Exercise: Where a line of the listing below includes the word "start", reproduce that line.
Segment Open
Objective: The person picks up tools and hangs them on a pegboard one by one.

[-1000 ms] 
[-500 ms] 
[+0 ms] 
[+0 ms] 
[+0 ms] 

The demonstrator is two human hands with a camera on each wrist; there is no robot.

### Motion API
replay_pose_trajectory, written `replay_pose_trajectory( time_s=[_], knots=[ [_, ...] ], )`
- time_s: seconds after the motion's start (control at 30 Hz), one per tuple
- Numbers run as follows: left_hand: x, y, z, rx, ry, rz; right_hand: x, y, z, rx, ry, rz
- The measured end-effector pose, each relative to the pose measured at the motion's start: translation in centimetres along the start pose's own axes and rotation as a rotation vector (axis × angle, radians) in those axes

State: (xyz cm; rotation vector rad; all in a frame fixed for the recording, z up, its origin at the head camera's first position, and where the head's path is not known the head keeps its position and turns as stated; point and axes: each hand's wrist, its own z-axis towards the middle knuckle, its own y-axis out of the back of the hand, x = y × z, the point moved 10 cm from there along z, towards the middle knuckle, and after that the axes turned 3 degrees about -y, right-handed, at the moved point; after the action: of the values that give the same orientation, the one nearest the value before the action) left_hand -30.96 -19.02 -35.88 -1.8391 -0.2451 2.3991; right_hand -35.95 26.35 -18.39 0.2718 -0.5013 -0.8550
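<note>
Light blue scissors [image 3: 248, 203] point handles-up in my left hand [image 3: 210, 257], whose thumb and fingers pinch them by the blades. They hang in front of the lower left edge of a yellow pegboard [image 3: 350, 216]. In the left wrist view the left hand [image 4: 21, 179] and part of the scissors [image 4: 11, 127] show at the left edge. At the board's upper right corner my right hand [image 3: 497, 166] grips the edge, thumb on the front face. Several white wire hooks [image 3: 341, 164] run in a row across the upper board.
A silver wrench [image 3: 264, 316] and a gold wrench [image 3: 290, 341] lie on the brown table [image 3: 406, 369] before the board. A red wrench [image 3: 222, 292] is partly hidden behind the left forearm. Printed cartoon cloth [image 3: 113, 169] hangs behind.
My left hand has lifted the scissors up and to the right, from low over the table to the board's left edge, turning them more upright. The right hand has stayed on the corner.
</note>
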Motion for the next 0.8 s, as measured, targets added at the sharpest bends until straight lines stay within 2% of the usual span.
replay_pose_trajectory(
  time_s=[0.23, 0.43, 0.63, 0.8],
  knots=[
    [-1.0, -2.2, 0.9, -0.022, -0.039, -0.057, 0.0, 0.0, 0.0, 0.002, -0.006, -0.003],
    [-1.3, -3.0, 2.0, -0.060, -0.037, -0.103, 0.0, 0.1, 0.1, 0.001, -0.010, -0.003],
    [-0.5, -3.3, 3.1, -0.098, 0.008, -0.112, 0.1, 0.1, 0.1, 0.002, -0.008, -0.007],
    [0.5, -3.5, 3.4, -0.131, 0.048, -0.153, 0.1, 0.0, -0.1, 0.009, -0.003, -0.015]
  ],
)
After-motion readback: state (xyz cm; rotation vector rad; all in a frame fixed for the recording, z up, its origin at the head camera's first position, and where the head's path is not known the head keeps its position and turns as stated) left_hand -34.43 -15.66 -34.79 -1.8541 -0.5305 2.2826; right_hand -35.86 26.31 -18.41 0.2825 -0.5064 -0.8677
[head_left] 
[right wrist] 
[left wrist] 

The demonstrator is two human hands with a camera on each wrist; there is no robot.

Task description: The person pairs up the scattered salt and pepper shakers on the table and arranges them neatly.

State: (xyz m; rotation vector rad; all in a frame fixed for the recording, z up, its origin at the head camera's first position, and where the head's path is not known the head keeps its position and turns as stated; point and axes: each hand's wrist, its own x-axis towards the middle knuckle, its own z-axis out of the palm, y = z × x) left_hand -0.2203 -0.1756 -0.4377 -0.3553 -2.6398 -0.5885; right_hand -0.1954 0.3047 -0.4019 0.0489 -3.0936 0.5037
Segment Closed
Result of this task:
- time_s: seconds after the motion's start (control at 30 Hz), one per tuple
- The measured end-effector pose, each relative to the pose measured at the motion's start: translation in centimetres along the start pose's own axes and rotation as a rotation vector (axis × angle, radians) in those axes

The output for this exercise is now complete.